● TASK BRIEF: Please write out the listing exactly, leaving each picture out.

____________

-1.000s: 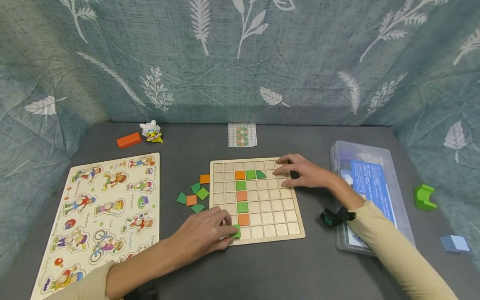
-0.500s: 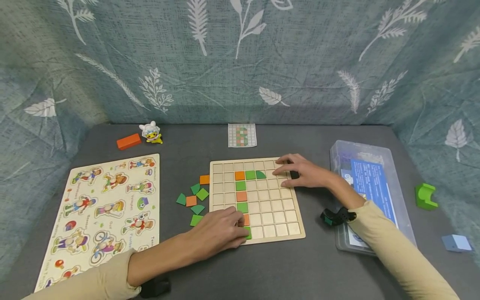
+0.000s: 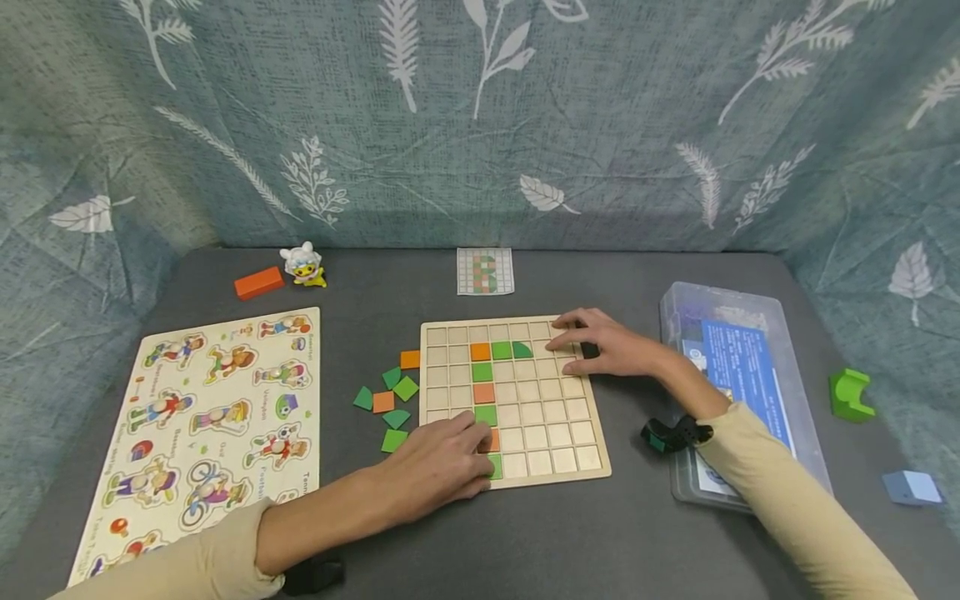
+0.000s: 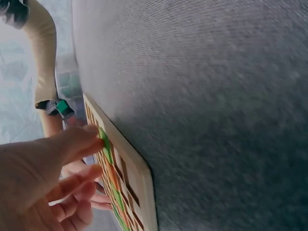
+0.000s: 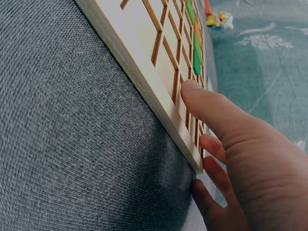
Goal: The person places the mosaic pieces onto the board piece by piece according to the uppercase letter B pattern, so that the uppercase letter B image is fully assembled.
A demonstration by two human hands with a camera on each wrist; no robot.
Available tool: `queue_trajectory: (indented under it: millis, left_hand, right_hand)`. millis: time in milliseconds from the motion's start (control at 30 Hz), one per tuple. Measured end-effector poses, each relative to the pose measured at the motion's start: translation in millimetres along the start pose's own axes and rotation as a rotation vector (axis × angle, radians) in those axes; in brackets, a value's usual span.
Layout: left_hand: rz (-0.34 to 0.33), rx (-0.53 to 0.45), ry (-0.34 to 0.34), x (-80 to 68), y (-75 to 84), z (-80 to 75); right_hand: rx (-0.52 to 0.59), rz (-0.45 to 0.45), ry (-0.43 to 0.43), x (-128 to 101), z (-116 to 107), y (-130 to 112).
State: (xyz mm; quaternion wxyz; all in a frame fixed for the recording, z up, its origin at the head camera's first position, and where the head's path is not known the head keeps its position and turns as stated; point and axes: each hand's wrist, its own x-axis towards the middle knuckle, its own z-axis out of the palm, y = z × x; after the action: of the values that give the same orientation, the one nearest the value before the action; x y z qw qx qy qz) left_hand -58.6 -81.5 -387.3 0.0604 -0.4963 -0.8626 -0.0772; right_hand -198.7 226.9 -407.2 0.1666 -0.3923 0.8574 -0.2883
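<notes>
My left hand (image 3: pixel 442 458) is at the bottom row of the wooden grid board (image 3: pixel 537 437), thumb and index finger pinching a green square tile (image 3: pixel 496 467). In the left wrist view the tile (image 4: pixel 106 147) lies at the board's surface between thumb and fingertip; whether it sits fully in its cell cannot be told. Above it runs a column of green and orange squares, with another green square (image 3: pixel 501 350) and a green quarter-circle tile (image 3: pixel 522 350) along the upper row. My right hand (image 3: pixel 611 343) rests its spread fingers on the board's upper right edge, thumb (image 5: pixel 192 89) on the cells.
Several loose tiles (image 3: pixel 383 402) lie left of the board. A small pattern card (image 3: pixel 485 271) is behind it. A sports puzzle board (image 3: pixel 247 417) lies left, a plastic box (image 3: pixel 678 304) right. An orange block (image 3: pixel 258 283) and a figurine (image 3: pixel 303 265) stand at the back left.
My left hand has moved right with the green tile, from the cell left of the column to the column's bottom, then stayed. A loose green square came into view left. The right hand stays put.
</notes>
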Motion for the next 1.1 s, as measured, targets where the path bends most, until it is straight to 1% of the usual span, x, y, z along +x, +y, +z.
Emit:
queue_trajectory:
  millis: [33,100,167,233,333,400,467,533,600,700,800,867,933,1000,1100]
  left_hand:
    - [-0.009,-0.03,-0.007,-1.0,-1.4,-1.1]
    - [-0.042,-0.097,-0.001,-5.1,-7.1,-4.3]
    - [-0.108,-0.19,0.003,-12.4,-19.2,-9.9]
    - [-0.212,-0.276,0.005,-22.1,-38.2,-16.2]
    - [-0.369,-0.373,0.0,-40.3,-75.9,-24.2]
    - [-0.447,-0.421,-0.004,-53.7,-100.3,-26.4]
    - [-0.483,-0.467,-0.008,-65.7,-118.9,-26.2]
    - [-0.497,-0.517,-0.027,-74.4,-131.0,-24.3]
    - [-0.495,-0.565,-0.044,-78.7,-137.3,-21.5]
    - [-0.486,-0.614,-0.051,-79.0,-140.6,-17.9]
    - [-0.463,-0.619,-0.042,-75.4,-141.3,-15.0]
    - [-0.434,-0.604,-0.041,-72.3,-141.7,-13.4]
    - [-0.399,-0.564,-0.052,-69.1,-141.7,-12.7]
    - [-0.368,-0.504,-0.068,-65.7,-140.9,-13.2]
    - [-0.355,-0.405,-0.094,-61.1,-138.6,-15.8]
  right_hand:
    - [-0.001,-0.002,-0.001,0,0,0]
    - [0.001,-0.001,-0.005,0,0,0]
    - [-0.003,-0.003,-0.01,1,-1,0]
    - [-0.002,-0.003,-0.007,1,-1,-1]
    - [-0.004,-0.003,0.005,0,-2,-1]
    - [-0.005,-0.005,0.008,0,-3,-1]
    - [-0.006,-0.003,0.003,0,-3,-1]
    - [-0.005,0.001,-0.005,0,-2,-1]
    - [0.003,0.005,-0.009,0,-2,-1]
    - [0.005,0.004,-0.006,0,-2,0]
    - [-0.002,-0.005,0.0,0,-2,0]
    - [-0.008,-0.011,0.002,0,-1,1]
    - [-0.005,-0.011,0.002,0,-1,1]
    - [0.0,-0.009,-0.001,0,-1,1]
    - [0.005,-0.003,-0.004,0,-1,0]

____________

● EXERCISE OUTPUT:
-1.000s: 
-0.500s: 
+0.000s: 
+0.000s: 
+0.000s: 
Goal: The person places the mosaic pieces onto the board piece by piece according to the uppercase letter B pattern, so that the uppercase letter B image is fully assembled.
A demonstration by two human hands with a camera on each wrist; no robot.
Available tool: `queue_trajectory: (indented under it: millis, left_hand, right_hand)`. millis: time in milliseconds from the motion's start (control at 30 Hz), one per tuple. Measured end-effector poses, each relative to the pose measured at the motion's start: translation in millimetres along the start pose's own axes and rotation as a rotation vector (axis × angle, radians) in those axes; in brackets, a value's usual span.
Layout: left_hand: rz (-0.34 to 0.33), rx (-0.53 to 0.45), ry (-0.34 to 0.34), x (-80 to 68), y (-75 to 84), z (-80 to 75); right_hand: rx (-0.52 to 0.59), rz (-0.45 to 0.45), ry (-0.43 to 0.43), x (-128 to 101), z (-116 to 107), y (-130 to 112).
State: (xyz mm; quaternion wxyz; all in a frame fixed for the recording, z up, its origin at the head camera's first position, and where the head's path is not known the head keeps its position and turns as stated; point and axes: each hand's wrist, its own x-axis towards the middle knuckle, its own z-axis out of the palm, y = z × x; after the action: of the values that give the same orientation, the one nearest the value before the action; x y z qw qx qy qz) left_hand -58.6 -81.5 -387.3 0.0604 -0.4963 -0.8626 -0.0772; right_hand -198.7 226.9 -407.2 0.1666 -0.3923 0.8574 -0.2883
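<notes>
My left hand (image 3: pixel 442 458) is at the bottom row of the wooden grid board (image 3: pixel 537 437), thumb and index finger pinching a green square tile (image 3: pixel 496 467). In the left wrist view the tile (image 4: pixel 106 147) lies at the board's surface between thumb and fingertip; whether it sits fully in its cell cannot be told. Above it runs a column of green and orange squares, with another green square (image 3: pixel 501 350) and a green quarter-circle tile (image 3: pixel 522 350) along the upper row. My right hand (image 3: pixel 611 343) rests its spread fingers on the board's upper right edge, thumb (image 5: pixel 192 89) on the cells.
Several loose tiles (image 3: pixel 383 402) lie left of the board. A small pattern card (image 3: pixel 485 271) is behind it. A sports puzzle board (image 3: pixel 247 417) lies left, a plastic box (image 3: pixel 678 304) right. An orange block (image 3: pixel 258 283) and a figurine (image 3: pixel 303 265) stand at the back left.
My left hand has moved right with the green tile, from the cell left of the column to the column's bottom, then stayed. A loose green square came into view left. The right hand stays put.
</notes>
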Motion for the next 1.1 s, as measured, targets where the path bends most, until it is straight to 1% of the usual span, x, y, z along +x, +y, +z.
Emit:
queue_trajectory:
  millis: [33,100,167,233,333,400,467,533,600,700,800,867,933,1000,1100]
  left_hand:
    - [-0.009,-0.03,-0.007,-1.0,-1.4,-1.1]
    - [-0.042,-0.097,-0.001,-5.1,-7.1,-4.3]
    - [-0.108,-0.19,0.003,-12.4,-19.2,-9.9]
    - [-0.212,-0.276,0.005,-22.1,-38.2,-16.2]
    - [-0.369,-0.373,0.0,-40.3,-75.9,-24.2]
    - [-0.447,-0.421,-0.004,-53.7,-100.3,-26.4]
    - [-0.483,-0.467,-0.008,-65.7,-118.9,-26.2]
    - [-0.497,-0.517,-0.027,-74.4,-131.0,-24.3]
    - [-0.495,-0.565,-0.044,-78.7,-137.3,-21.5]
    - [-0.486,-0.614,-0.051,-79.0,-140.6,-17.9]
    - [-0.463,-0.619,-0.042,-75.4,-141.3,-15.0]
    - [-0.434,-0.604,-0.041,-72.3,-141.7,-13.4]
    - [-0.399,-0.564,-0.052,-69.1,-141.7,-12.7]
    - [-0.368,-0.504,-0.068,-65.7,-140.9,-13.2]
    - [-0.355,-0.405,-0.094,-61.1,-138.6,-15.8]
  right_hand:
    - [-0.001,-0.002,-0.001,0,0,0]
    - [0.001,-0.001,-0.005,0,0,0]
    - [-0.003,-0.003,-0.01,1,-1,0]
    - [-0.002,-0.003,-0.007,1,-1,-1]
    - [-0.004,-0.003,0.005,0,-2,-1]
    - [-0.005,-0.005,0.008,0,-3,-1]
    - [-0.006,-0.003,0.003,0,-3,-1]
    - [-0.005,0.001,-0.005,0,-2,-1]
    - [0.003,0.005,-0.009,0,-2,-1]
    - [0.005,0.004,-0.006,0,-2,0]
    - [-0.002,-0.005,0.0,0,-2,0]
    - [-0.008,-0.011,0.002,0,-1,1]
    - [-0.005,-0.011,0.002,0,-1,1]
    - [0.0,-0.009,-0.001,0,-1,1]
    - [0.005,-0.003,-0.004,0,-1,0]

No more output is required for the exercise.